Le Comité de salut public

Créé le 6 avril 1793, il est chargé d’assurer le lien entre la Convention et les ministres. Il exerce en fait le pouvoir exécutif, les ministres n’ayant aucun rôle de décision et se bornant à obéir à ses ordres. Composé d’abord de neuf membres, renouvelé tous les mois, il prend sa forme définitive à la chute des Girondins. Il est alors divisé en six sections : Correspondance générale, Guerre, Marine, Intérieur, Affaires étrangères, Pétitions. Après la non réélection de Danton en juillet, se met en place l’équipe qui gouvernera jusqu’au 9 thermidor. Douze hommes font alors partie de ce Comité : huit avocats, deux ingénieurs militaires, un pasteur et un acteur ; sept font partie du club des Jacobins, deux des Cordeliers (Collot d’Herbois et Billaud-Varenne), trois choisis pour leurs compétences: Carnot et Prieur de la Côte d’Or pour la guerre, Lindet spécialisé dans la politique des subsistances pour ravitailler Paris et les armées. Le Comité est en fait dominé par Robespierre, appuyé par Saint-Just et Couthon, où il dirige la politique étrangère aussi bien qu’intérieure, nommant et révoquant les généraux, dirigeant les représentants en mission, rédigeant les mandats d’arrêt, … Cette puissance est encore accrue le 1er avril 1794 lors du remplacement des ministres par les commissions du gouvernement.

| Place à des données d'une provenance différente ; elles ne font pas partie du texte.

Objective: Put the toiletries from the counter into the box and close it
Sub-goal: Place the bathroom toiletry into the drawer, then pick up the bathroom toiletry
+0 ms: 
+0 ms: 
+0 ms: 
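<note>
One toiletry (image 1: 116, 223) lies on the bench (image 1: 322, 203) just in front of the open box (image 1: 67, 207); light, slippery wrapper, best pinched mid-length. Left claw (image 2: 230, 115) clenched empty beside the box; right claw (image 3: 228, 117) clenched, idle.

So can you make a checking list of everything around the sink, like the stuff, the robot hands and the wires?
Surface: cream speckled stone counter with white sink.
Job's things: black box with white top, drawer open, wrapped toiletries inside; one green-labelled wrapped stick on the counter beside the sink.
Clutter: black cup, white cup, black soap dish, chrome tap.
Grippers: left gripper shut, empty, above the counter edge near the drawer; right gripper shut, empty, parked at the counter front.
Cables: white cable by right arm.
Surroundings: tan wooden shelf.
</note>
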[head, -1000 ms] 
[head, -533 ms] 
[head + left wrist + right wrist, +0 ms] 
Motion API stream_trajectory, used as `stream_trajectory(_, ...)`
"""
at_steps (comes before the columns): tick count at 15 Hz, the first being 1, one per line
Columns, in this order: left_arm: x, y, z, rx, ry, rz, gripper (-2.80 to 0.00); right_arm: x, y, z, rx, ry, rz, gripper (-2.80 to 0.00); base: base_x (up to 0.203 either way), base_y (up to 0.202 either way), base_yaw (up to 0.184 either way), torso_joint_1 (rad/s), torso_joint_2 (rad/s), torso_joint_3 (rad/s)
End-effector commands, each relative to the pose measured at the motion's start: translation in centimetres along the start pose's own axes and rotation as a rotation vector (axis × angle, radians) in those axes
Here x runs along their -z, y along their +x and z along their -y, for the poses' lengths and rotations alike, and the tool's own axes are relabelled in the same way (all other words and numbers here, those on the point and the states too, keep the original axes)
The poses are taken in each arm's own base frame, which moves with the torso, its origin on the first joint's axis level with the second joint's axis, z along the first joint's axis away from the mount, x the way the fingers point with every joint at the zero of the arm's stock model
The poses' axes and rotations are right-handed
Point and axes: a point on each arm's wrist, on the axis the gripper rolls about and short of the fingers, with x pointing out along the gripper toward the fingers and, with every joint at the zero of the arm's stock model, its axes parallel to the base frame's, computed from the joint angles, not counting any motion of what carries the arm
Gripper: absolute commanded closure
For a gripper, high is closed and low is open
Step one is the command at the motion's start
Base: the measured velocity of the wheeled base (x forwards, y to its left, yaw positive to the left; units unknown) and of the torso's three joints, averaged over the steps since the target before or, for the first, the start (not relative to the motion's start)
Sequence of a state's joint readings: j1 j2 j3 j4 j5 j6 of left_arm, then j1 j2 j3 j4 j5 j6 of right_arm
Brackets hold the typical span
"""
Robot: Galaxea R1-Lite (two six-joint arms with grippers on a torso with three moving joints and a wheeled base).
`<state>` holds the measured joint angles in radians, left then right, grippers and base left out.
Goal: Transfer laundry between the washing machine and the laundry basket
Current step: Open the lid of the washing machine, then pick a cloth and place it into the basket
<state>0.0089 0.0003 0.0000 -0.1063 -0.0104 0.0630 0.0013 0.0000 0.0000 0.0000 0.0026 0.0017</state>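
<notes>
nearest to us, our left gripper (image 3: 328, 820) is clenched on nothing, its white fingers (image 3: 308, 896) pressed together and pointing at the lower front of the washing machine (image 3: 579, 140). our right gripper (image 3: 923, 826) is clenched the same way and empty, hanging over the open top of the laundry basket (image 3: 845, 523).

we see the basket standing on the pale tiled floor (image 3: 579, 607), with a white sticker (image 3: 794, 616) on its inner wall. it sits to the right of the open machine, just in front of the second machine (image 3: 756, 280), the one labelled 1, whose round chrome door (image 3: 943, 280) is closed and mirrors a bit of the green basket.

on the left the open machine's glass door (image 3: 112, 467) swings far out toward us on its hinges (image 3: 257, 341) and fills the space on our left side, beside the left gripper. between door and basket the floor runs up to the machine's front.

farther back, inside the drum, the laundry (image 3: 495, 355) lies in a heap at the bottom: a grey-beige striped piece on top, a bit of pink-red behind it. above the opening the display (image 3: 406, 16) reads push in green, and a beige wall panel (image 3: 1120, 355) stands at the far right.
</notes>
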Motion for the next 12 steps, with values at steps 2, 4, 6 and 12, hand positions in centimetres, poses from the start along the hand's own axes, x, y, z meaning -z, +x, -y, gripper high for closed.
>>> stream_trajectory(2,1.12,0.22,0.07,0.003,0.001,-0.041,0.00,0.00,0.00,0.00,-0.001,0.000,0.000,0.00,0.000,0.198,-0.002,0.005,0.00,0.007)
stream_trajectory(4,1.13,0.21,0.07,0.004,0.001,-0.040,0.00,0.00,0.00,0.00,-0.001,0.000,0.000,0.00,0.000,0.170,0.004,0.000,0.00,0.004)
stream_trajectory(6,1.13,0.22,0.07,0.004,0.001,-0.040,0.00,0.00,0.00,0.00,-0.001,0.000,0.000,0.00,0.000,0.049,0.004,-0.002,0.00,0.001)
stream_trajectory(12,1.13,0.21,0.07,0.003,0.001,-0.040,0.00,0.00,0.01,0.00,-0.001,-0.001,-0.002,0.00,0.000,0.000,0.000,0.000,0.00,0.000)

Les députés prendront leur revanche après le 9 thermidor et le Comité de salut Public ne sera plus qu’un organisme aux pouvoirs limités à la conduite de la guerre. Il sera dissout en même temps que la Convention.

           

Membres :

6 avril 1793 : Barère, Delmas (éliminé le 10 juillet 1793), Bréard (démissionnaire le 5 juin 1793), Cambon (éliminé le 10 juillet 1793), Lindet, Danton (éliminé le 10 juillet 1793), Guyton de Morveau (démissionnaire le 10 juillet 1793), Lacroix (éliminé le 10 juillet 1793), Treilhard (démissionnaire le 12 juin 1793).

 

10 juillet 1793 : Barère et Lindet sont maintenus. Jean Bon Saint-André, Gasparin (démissionnaire le 27 juillet 1793), Couthon, Hérault de Séchelles (démissionnaire le 29 décembre 1793), Prieur de la Marne, Saint-Just, Thuriot (démissionnaire le 20 septembre 1793).

 

27 juillet 1793 : Robespierre.

 

14 août 1793 : Carnot, Prieur de la Côte d’Or

 

6 septembre 1793 : Billaud-Varenne, Collot d’Herbois.

Citations

Lorsque le gouvernement viole les droits du peuple, l’insurrection est pour le peuple le plus sacré des droits et le plus indispensable des devoirs.

 

En fait de politique, rien n’est juste que ce qui est honnête, rien n’est utile que ce qui est juste.

 

Je suis du peuple, je n’ai jamais été que de là, je ne veux être que cela : je méprise quiconque à la prétention d’être quelque chose de plus.